(YOUR OBJECTIVE) Please repeat, exactly as they stand, the line containing "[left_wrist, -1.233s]" and the lines after it through the final line of the listing below, minus pictures.

(DATASET ENTRIES)
■ ■ ■ ■ ■

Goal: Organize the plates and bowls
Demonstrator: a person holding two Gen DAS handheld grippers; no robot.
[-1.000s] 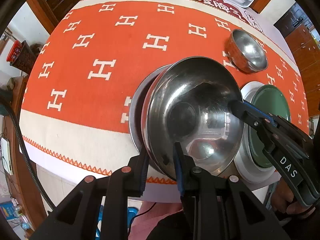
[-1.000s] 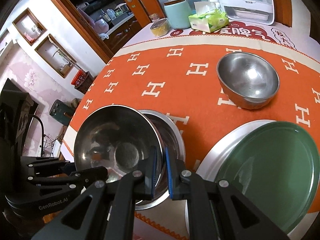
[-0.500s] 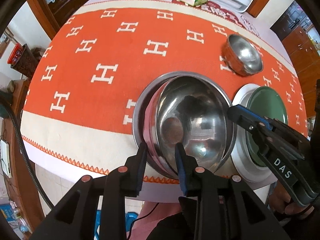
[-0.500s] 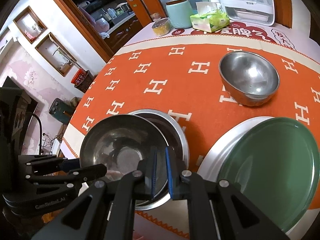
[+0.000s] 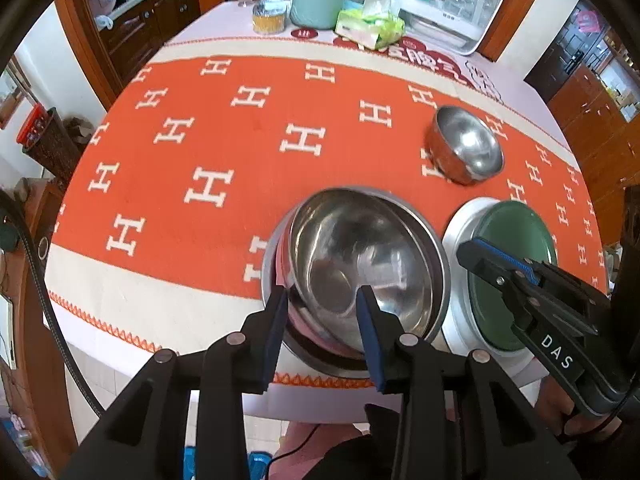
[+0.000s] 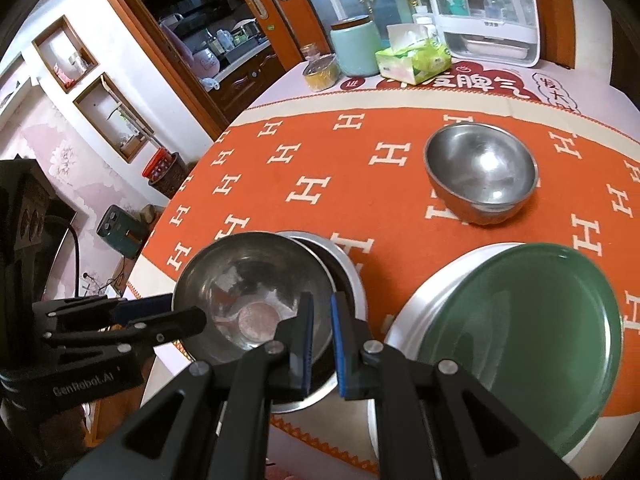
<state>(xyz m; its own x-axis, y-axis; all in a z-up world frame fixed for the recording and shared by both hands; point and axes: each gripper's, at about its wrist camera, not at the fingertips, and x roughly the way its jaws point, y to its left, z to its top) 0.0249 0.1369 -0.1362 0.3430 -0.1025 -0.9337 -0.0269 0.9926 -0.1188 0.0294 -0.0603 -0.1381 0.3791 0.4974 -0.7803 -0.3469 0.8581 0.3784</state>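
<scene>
Left gripper: jaws have just been opening and now stand apart, one on each side of the near rim of the upper steel bowl; the pads do not press on it.
Right gripper: jaws nearly pressed together with only a thin slit between the blue pads, holding nothing; it hangs over the right edge of the stacked bowls.
Upper steel bowl: just ahead of the left gripper, sitting tilted inside a wider steel bowl, its rim between the left jaws.
Wider steel bowl: under the upper one, at the near edge of the table, its rim showing around it.
Green plate: to the right of the right gripper, lying on a white plate.
White plate: under the green one, touching or just beside the stacked bowls; I cannot tell which.
Small steel bowl: well ahead of both grippers, upright and alone on the cloth.
Tablecloth: orange with white H marks, under everything.
</scene>
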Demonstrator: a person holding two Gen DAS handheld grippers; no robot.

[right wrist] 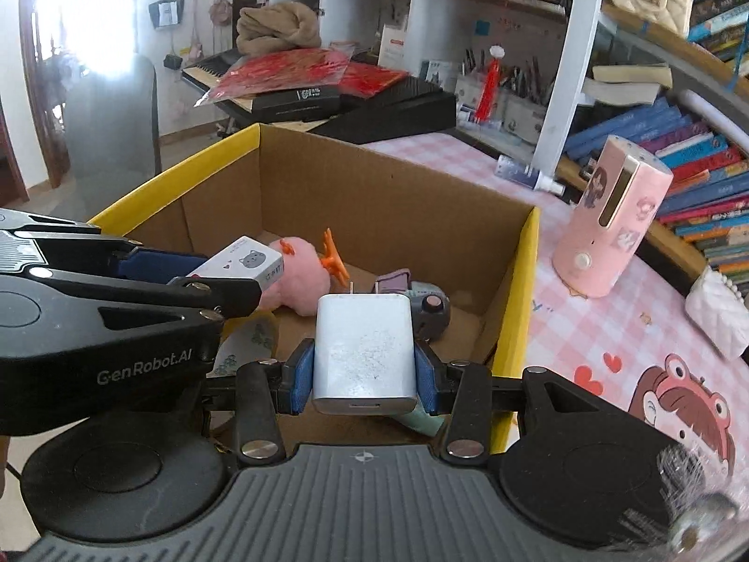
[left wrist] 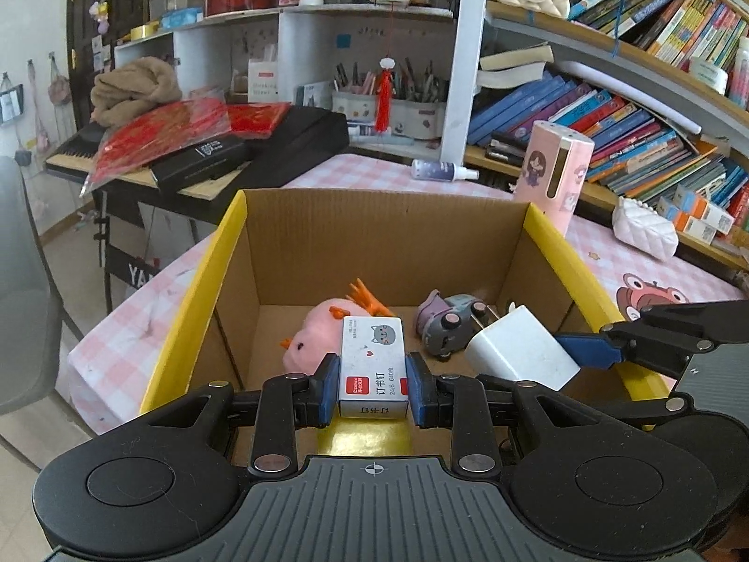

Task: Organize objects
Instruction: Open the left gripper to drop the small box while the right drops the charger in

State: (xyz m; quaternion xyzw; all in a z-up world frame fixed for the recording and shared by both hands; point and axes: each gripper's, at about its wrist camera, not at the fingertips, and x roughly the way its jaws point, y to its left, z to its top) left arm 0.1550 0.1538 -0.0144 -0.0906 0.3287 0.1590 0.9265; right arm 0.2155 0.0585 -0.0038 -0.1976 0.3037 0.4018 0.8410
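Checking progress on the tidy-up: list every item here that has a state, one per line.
Left gripper: shut on the staple box.
Right gripper: shut on the white charger, prongs forward.
Cardboard box: open.
Pink plush: lying in box.
Toy car: in box, tipped.
Spray bottle: lying on table.

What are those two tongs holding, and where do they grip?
Left tongs squeeze the staple box by its long sides; right tongs squeeze the white charger by its sides, prongs forward.
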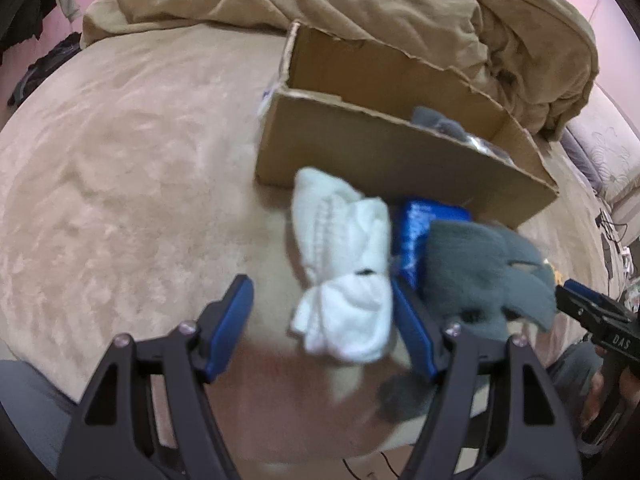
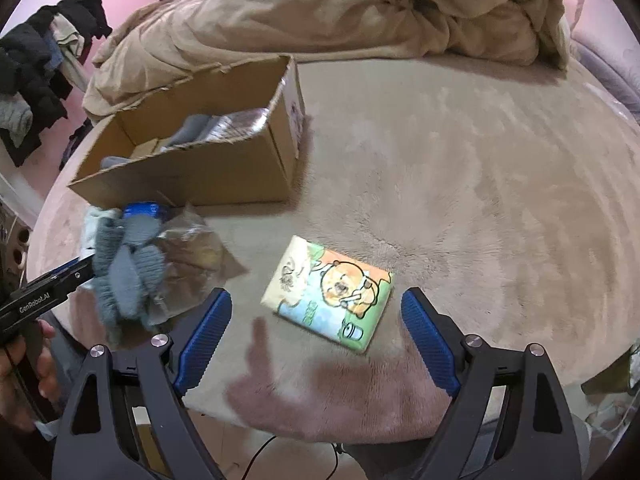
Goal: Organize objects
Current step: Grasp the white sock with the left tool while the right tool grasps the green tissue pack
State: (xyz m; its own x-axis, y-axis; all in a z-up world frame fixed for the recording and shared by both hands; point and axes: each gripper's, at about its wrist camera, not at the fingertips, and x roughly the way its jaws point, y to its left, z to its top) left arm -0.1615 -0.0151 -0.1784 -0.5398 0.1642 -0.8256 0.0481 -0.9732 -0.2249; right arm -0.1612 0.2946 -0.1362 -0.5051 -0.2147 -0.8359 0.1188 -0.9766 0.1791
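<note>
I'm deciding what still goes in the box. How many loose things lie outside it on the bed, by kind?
White sock bundle: 1
Grey sock bundle: 1
Blue packet: 1
Clear plastic bag: 1
Cartoon tissue pack: 1
Total: 5

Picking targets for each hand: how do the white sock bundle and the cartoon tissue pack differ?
The white sock bundle is soft, plain and lumpy; the cartoon tissue pack is flat, rectangular and brightly printed. The bundle lies crowded against a blue packet and grey socks, near the cardboard box; the pack lies alone. Both rest on the beige blanket, outside the box.
</note>
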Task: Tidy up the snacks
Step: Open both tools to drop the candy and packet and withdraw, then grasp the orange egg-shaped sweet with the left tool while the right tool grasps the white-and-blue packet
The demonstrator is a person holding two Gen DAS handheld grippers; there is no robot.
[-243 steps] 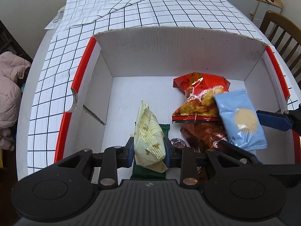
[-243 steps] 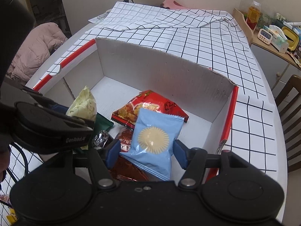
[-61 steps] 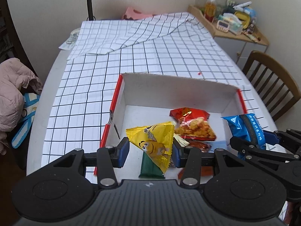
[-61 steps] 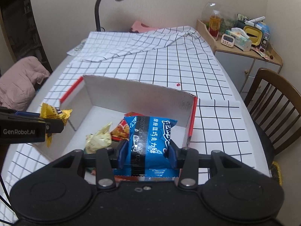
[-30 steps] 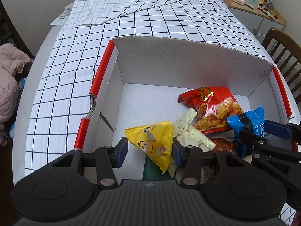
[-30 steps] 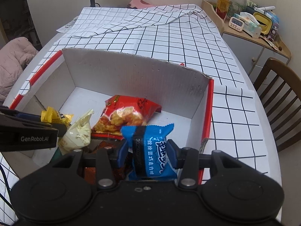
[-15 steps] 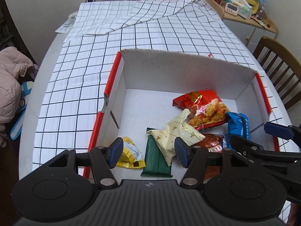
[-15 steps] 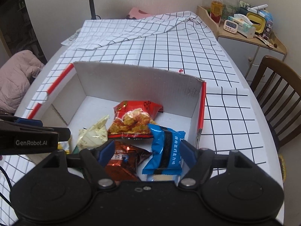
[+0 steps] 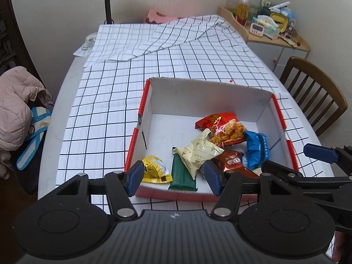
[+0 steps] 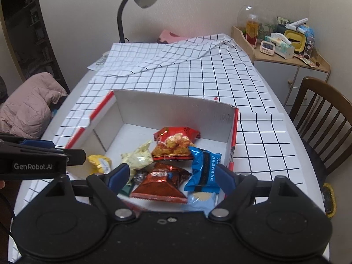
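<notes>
Below both grippers, snacks were seen lying in the box [image 9: 265, 101]; left gripper [image 9: 173, 177] jaws stood parted, empty; right gripper [image 10: 170, 176] jaws were opening, empty, above the blue packet [image 10: 203, 169].

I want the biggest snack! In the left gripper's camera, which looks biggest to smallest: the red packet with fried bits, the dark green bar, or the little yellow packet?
1. Red fried-snack packet: looks largest, though it lies farthest away.
2. Dark green bar: close behind; partly hidden under the cream packet, so these two are uncertain.
3. Yellow packet: clearly smallest, although nearest the camera.
</notes>
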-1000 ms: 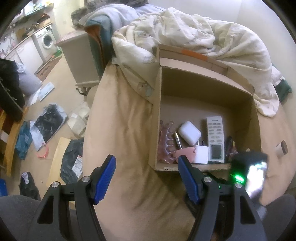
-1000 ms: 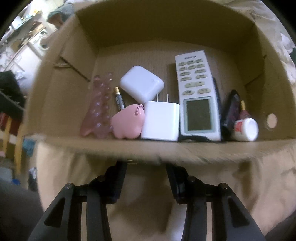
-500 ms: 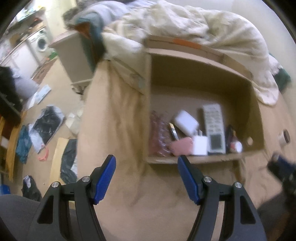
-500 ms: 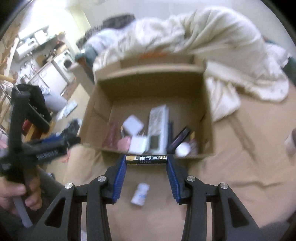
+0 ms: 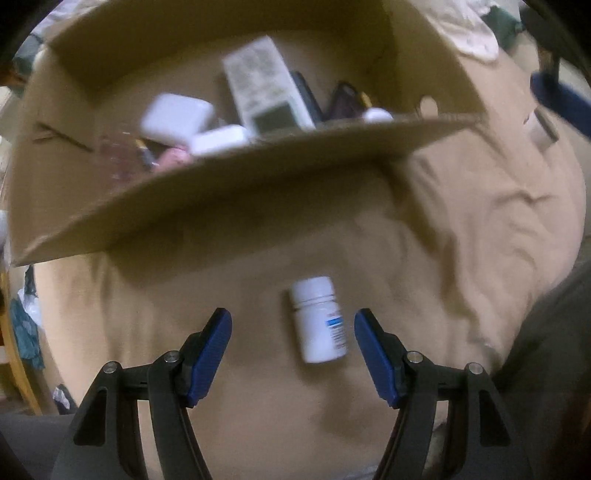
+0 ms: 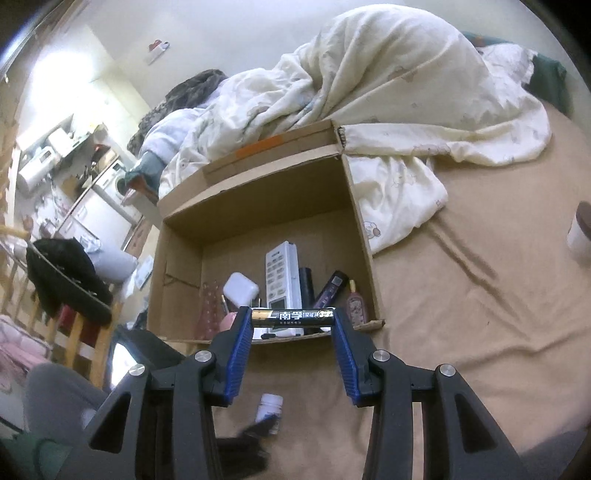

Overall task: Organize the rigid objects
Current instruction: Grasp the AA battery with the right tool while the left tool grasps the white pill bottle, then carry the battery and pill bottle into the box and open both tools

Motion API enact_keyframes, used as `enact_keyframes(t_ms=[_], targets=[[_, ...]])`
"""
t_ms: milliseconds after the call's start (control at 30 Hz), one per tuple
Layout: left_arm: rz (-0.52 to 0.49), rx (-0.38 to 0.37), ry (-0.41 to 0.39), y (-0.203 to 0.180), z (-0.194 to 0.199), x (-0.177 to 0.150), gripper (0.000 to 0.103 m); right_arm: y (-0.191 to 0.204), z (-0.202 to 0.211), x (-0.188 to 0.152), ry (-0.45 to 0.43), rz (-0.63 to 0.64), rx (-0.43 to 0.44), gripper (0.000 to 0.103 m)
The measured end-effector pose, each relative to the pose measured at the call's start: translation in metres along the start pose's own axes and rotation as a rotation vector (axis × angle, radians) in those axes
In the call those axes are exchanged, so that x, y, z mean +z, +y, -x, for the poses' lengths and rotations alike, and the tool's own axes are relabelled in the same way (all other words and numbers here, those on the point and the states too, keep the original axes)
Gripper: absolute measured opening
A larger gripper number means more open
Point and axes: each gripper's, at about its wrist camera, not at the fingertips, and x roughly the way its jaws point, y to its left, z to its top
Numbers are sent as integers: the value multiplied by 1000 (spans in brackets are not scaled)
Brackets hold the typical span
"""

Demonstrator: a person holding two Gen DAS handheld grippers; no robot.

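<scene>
My right gripper [image 6: 293, 320] has lifted back from the cardboard box [image 6: 360, 236], clamped on a battery [image 6: 293, 318] end to end. My left gripper [image 5: 293, 334], open, has dropped over the white pill bottle [image 5: 319, 319] on the bed just before the box: next pick.

A rumpled cream duvet [image 6: 399, 92] — washing machine [image 6: 120, 181] beyond (left) — on tan sheet [image 6: 461, 302].

A cluttered bedroom opening onto a bright kitchen corner.
A tan sheet [image 6: 461, 314] covers the bed, with a cream duvet [image 6: 388, 103] heaped at its far end against a pale wall [image 6: 221, 33]; left of the bed stand a washer [image 6: 120, 181] and a chair [image 6: 70, 295] draped with dark clothes.
</scene>
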Motion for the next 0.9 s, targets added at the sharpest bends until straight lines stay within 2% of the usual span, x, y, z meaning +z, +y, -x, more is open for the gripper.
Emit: enact_keyframes(t_ms=[33, 67, 167, 233, 333, 467, 633, 733, 900], targets=[[1, -2, 7, -2, -4, 1, 66, -2, 0, 0, 2, -6, 5, 45], [1, -2, 11, -4, -6, 1, 60, -3, 0, 1, 4, -11, 9, 45], [1, 15, 29, -4, -15, 3, 34, -3, 0, 2, 4, -13, 19, 45], [7, 10, 26, -2, -16, 3, 24, -2, -1, 1, 7, -7, 23, 45], [19, 12, 24, 3, -15, 3, 24, 0, -3, 2, 12, -1, 29, 45], [24, 57, 18, 11, -11, 2, 24, 0, -5, 2, 16, 0, 32, 45], [58, 79, -10, 27, 9, -5, 24, 0, -4, 1, 20, 1, 26, 45], [58, 83, -74, 38, 38, -13, 24, -1, -4, 1, 21, -3, 21, 45], [72, 86, -212, 59, 95, -8, 24, 0, -4, 2, 18, 3, 20, 45]])
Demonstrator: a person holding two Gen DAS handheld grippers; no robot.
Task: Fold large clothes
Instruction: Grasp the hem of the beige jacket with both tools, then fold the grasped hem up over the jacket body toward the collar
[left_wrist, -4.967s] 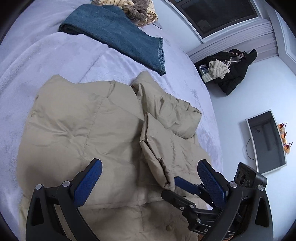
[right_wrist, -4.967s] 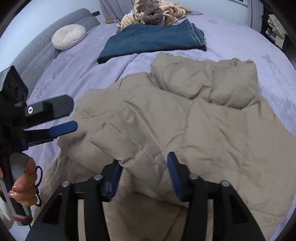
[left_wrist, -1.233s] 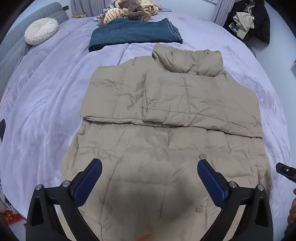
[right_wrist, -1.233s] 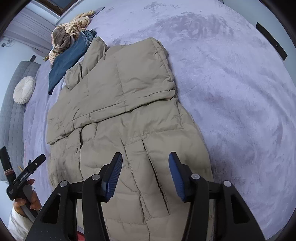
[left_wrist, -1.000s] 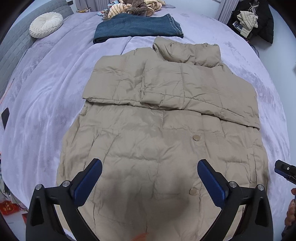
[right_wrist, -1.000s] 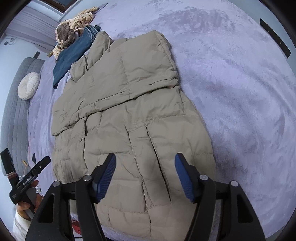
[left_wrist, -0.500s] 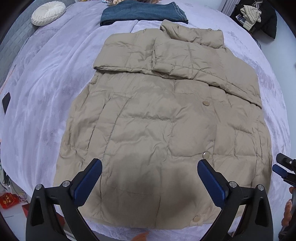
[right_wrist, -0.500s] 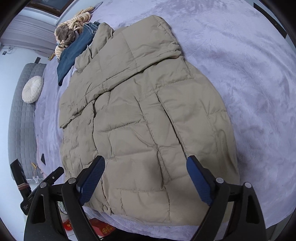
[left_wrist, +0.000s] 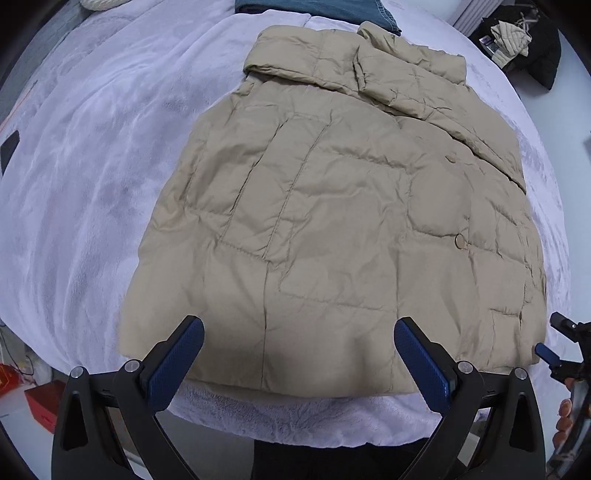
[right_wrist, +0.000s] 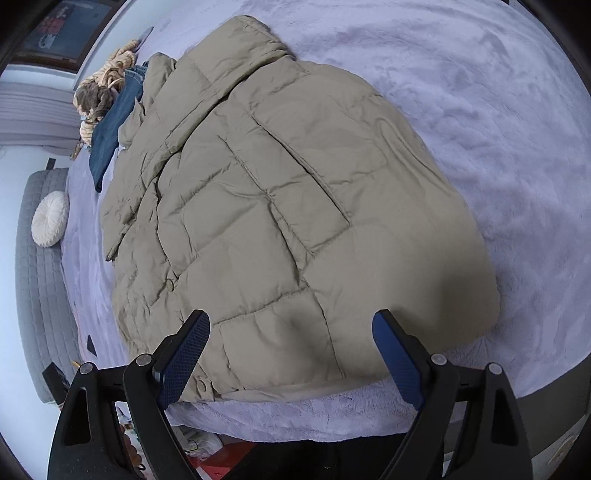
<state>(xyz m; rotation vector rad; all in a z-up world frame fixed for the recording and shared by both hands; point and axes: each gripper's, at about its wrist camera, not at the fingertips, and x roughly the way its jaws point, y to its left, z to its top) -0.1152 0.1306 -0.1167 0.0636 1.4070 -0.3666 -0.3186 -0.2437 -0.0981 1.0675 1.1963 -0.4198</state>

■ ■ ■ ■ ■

(REPLY)
[left_wrist, -1.233s] 
[right_wrist, -1.233s] 
[left_wrist, -1.000s] 
[right_wrist, -1.000s] 
[left_wrist, -0.500s] 
[right_wrist, -0.500s] 
[left_wrist, +0.000s] 
[right_wrist, +0.000s] 
<state>(xyz m; rotation vector rad; all in a z-up world frame fixed for the recording and shared by both hands; point and axes: each gripper's, at about its wrist camera, not at the fingertips, and x roughly the way its jaws point, y to its left, z to its top) -0.1152 0.1306 -0.1167 0.0636 1.4070 -0.3666 -0.3186 -0.2437 -0.0981 1.0675 1.1963 -0.4198</state>

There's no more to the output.